Go ahead with Sequestration cuts
Maybe it would be best to let the Sequestration spending cuts to take effect. It appears that elected politicians are unable to make significant cuts to any specific federal spending items.If cuts could be prioritized, here would be my short list in order of priority:
- The Medicare eligibility age should be coupled with Social Security and they both should be gradually moved to age 70. The federal government should not be responsible to pay for 15 – 30 years of retirement for healthy adults. (see below)
- Freeze the dollar amount of federal spending on Medicaid – block grant the money to the states and let States decide on the priorities. There will always be more demand than there is supply for free medical care.
- Cut military spending, in actual dollars, by at least 5%. Let the defense department decide on priorities to give us the best defense that the budget can buy. We would still have greatest defense on Earth.
- Eliminate the Dept. of Education – leave education to the states entirely.

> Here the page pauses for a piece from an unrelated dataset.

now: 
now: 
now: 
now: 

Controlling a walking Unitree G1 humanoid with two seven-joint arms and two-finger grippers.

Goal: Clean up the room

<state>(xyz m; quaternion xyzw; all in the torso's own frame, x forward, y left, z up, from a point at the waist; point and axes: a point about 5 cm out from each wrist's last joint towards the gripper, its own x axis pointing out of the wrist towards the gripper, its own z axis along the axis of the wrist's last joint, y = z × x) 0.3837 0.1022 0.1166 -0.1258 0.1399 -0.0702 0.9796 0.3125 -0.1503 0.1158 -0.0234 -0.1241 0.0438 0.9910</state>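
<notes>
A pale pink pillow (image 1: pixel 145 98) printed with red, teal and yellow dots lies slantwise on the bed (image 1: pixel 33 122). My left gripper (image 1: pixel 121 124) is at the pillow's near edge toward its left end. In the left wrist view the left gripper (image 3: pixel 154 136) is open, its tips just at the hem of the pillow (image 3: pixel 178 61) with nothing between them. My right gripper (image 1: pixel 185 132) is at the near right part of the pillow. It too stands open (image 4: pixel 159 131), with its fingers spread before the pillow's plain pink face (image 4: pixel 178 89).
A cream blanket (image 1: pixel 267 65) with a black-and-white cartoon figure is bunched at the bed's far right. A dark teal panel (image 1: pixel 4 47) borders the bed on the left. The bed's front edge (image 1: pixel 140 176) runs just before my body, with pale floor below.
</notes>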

- Limit farm subsidies to $50,000 per farmer maximum, $100,000 per family maximum. Phase out all subsidies for farmers who have a Adjusted Gross Income between $100,000 and $200,000. Require 100% of the cost of crop insurance to be charged to the farmers. Why do we keep paying subsidies to farmers when they have record profits? Something is wrong.
- Cut the FEMA budget by 50%, and make States pay a 50% co-insurance payment for all federal money that flows into any State. States would be much more efficient, and there would be much less abuse and fraud.
- Eliminate subsidies and special tax breaks for all forms of energy. All energy producers fight to protect their subsidies by claiming that the other forms of energy get subsidies and all they want is a fair playing field. Well, lets make the playing field very fair – no subsidies for anyone.
- Eliminate spending on arts, and humanities, public broadcasting, etc. Contributions to these kinds of organizations should be left to charitable organizations.
I’m sure the list would be different and much larger if I took enough additional time.
According to data compiled by the Social Security Administration:
- A man reaching age 65 today can expect to live, on average, until age 83.
- A woman turning age 65 today can expect to live, on average, until age 85.
And those are just averages. About one out of every four 65-year-olds today will live past age 90, and one out of 10 will live past age 95.